(ASSIGNMENT):
Your job is to set down the listing again exactly as it stands.

(PROVIDED DATA):

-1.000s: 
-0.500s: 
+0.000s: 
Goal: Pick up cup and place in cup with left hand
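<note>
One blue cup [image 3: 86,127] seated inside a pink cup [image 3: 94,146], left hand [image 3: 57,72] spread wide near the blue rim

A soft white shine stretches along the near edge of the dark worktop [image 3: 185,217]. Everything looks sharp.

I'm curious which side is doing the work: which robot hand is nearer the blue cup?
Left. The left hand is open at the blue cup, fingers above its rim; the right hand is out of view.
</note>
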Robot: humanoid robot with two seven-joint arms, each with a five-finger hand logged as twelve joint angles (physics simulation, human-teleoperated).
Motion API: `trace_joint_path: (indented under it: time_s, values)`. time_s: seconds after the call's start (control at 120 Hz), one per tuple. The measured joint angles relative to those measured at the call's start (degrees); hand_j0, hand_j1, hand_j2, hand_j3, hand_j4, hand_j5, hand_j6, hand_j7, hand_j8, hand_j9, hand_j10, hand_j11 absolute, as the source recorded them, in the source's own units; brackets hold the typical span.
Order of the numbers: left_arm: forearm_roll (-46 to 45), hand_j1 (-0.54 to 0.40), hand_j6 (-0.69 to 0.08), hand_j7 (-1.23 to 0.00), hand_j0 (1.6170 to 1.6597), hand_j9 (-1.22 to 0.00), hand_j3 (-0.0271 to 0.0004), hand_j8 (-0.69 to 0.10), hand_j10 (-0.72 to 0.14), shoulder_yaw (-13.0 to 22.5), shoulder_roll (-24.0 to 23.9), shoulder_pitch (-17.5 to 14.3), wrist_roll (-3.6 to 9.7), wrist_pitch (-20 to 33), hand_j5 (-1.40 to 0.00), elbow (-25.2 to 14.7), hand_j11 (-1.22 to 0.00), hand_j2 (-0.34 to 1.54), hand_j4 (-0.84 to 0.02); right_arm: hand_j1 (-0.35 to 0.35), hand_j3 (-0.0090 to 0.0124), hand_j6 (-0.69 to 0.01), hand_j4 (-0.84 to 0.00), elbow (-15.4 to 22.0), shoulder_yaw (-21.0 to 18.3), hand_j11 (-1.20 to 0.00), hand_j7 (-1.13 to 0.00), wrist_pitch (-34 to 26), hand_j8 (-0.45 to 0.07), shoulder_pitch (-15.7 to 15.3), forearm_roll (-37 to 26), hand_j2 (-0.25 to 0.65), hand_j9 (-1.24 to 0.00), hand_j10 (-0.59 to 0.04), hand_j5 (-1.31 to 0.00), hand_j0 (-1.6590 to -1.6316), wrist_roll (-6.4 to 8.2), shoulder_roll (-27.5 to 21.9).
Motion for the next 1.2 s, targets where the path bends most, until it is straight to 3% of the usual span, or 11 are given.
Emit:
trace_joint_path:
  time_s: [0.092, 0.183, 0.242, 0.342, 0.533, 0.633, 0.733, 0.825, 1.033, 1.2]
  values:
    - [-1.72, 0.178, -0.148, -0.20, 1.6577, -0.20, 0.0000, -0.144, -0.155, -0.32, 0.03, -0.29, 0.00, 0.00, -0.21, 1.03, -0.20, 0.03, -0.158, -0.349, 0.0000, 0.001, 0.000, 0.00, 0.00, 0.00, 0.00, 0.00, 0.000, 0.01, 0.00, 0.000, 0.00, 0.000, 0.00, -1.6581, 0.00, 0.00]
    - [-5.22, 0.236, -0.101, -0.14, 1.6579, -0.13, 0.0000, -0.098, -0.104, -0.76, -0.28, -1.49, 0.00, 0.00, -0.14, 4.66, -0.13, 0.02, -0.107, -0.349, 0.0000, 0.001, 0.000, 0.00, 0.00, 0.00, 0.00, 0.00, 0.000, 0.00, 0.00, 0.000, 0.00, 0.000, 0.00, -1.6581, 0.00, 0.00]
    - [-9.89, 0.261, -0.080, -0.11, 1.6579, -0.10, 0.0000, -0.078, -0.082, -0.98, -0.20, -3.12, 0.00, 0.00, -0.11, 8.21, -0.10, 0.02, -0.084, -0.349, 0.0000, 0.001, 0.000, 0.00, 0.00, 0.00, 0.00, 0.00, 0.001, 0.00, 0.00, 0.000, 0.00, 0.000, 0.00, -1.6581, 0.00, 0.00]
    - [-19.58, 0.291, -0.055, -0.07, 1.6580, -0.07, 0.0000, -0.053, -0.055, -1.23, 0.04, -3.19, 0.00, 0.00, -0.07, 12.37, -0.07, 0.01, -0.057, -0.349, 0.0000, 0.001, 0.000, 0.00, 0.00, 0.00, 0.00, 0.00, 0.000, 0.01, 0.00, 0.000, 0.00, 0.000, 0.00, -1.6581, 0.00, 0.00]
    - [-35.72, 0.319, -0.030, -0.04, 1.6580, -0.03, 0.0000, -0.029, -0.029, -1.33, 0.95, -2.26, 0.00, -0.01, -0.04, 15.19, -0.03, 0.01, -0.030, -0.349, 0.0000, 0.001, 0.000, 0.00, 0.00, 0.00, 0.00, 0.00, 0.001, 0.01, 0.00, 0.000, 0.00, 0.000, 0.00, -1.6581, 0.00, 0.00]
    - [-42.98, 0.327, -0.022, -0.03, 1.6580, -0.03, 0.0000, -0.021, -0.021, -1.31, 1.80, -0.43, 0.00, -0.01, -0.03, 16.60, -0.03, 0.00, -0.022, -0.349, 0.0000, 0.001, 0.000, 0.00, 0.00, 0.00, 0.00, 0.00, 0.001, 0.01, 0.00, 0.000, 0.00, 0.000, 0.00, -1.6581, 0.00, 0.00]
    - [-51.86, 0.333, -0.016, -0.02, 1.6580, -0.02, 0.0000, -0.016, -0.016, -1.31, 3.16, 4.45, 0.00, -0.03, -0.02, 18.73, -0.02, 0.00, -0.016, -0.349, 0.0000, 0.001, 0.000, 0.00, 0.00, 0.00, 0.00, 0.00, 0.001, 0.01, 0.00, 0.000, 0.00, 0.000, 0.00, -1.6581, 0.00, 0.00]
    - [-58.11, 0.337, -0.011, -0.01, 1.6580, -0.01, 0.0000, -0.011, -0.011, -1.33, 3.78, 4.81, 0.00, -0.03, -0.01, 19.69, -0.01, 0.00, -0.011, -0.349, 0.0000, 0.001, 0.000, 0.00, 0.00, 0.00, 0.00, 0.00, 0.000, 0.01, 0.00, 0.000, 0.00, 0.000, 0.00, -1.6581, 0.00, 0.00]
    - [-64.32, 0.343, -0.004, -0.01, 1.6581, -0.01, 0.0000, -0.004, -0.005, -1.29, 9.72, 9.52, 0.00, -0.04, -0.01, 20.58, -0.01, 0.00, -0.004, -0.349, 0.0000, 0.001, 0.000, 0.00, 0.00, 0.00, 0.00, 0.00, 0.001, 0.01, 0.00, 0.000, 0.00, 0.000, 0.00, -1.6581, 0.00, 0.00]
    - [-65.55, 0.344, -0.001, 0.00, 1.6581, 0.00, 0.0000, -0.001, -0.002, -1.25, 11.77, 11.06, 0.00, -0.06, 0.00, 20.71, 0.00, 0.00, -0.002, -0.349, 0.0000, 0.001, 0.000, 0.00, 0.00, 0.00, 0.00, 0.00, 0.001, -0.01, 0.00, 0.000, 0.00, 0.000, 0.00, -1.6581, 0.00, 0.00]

(RESULT OF THIS EXERCISE):
-1.000s: 
-0.500s: 
+0.000s: 
Goal: Pick up cup and place in cup with left hand
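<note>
One blue cup [image 3: 86,127] seated inside a pink cup [image 3: 94,146], left hand [image 3: 57,72] spread wide near the blue rim

A soft white shine stretches along the near edge of the dark worktop [image 3: 185,217]. Everything looks sharp.

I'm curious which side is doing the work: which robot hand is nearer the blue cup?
Left. The left hand is open at the blue cup, fingers above its rim; the right hand is out of view.
</note>
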Robot: humanoid robot with two seven-joint arms, each with a five-finger hand logged as twelve joint angles (physics simulation, human-teleoperated).
Motion API: `trace_joint_path: (indented under it: time_s, values)`. time_s: seconds after the call's start (control at 120 Hz), one per tuple. The measured joint angles relative to those measured at the call's start (degrees); hand_j0, hand_j1, hand_j2, hand_j3, hand_j4, hand_j5, hand_j6, hand_j7, hand_j8, hand_j9, hand_j10, hand_j11 absolute, as the source recorded them, in the source's own units; brackets hold the typical span.
Order of the numbers: left_arm: forearm_roll (-46 to 45), hand_j1 (-0.54 to 0.40), hand_j6 (-0.69 to 0.08), hand_j7 (-1.23 to 0.00), hand_j0 (1.6170 to 1.6597), hand_j9 (-1.22 to 0.00), hand_j3 (-0.0271 to 0.0004), hand_j8 (-0.69 to 0.10), hand_j10 (-0.72 to 0.14), shoulder_yaw (-13.0 to 22.5), shoulder_roll (-24.0 to 23.9), shoulder_pitch (-17.5 to 14.3), wrist_roll (-3.6 to 9.7), wrist_pitch (-20 to 33), hand_j5 (-1.40 to 0.00), elbow (-25.2 to 14.7), hand_j11 (-1.22 to 0.00), hand_j2 (-0.34 to 1.54), hand_j4 (-0.84 to 0.02); right_arm: hand_j1 (-0.35 to 0.35), hand_j3 (-0.0090 to 0.0124), hand_j6 (-0.69 to 0.01), hand_j4 (-0.84 to 0.00), elbow (-15.4 to 22.0), shoulder_yaw (-21.0 to 18.3), hand_j11 (-1.20 to 0.00), hand_j7 (-1.13 to 0.00), wrist_pitch (-34 to 26), hand_j8 (-0.45 to 0.07), shoulder_pitch (-15.7 to 15.3), forearm_roll (-37 to 26), hand_j2 (-0.25 to 0.65), hand_j9 (-1.24 to 0.00), hand_j10 (-0.59 to 0.04), hand_j5 (-1.31 to 0.00), hand_j0 (-1.6590 to -1.6316), wrist_roll (-6.4 to 8.2), shoulder_roll (-27.5 to 21.9).
Motion for the next 1.2 s, targets where the path bends most, until it is straight to 3% of the usual span, or 11 are given.
Emit:
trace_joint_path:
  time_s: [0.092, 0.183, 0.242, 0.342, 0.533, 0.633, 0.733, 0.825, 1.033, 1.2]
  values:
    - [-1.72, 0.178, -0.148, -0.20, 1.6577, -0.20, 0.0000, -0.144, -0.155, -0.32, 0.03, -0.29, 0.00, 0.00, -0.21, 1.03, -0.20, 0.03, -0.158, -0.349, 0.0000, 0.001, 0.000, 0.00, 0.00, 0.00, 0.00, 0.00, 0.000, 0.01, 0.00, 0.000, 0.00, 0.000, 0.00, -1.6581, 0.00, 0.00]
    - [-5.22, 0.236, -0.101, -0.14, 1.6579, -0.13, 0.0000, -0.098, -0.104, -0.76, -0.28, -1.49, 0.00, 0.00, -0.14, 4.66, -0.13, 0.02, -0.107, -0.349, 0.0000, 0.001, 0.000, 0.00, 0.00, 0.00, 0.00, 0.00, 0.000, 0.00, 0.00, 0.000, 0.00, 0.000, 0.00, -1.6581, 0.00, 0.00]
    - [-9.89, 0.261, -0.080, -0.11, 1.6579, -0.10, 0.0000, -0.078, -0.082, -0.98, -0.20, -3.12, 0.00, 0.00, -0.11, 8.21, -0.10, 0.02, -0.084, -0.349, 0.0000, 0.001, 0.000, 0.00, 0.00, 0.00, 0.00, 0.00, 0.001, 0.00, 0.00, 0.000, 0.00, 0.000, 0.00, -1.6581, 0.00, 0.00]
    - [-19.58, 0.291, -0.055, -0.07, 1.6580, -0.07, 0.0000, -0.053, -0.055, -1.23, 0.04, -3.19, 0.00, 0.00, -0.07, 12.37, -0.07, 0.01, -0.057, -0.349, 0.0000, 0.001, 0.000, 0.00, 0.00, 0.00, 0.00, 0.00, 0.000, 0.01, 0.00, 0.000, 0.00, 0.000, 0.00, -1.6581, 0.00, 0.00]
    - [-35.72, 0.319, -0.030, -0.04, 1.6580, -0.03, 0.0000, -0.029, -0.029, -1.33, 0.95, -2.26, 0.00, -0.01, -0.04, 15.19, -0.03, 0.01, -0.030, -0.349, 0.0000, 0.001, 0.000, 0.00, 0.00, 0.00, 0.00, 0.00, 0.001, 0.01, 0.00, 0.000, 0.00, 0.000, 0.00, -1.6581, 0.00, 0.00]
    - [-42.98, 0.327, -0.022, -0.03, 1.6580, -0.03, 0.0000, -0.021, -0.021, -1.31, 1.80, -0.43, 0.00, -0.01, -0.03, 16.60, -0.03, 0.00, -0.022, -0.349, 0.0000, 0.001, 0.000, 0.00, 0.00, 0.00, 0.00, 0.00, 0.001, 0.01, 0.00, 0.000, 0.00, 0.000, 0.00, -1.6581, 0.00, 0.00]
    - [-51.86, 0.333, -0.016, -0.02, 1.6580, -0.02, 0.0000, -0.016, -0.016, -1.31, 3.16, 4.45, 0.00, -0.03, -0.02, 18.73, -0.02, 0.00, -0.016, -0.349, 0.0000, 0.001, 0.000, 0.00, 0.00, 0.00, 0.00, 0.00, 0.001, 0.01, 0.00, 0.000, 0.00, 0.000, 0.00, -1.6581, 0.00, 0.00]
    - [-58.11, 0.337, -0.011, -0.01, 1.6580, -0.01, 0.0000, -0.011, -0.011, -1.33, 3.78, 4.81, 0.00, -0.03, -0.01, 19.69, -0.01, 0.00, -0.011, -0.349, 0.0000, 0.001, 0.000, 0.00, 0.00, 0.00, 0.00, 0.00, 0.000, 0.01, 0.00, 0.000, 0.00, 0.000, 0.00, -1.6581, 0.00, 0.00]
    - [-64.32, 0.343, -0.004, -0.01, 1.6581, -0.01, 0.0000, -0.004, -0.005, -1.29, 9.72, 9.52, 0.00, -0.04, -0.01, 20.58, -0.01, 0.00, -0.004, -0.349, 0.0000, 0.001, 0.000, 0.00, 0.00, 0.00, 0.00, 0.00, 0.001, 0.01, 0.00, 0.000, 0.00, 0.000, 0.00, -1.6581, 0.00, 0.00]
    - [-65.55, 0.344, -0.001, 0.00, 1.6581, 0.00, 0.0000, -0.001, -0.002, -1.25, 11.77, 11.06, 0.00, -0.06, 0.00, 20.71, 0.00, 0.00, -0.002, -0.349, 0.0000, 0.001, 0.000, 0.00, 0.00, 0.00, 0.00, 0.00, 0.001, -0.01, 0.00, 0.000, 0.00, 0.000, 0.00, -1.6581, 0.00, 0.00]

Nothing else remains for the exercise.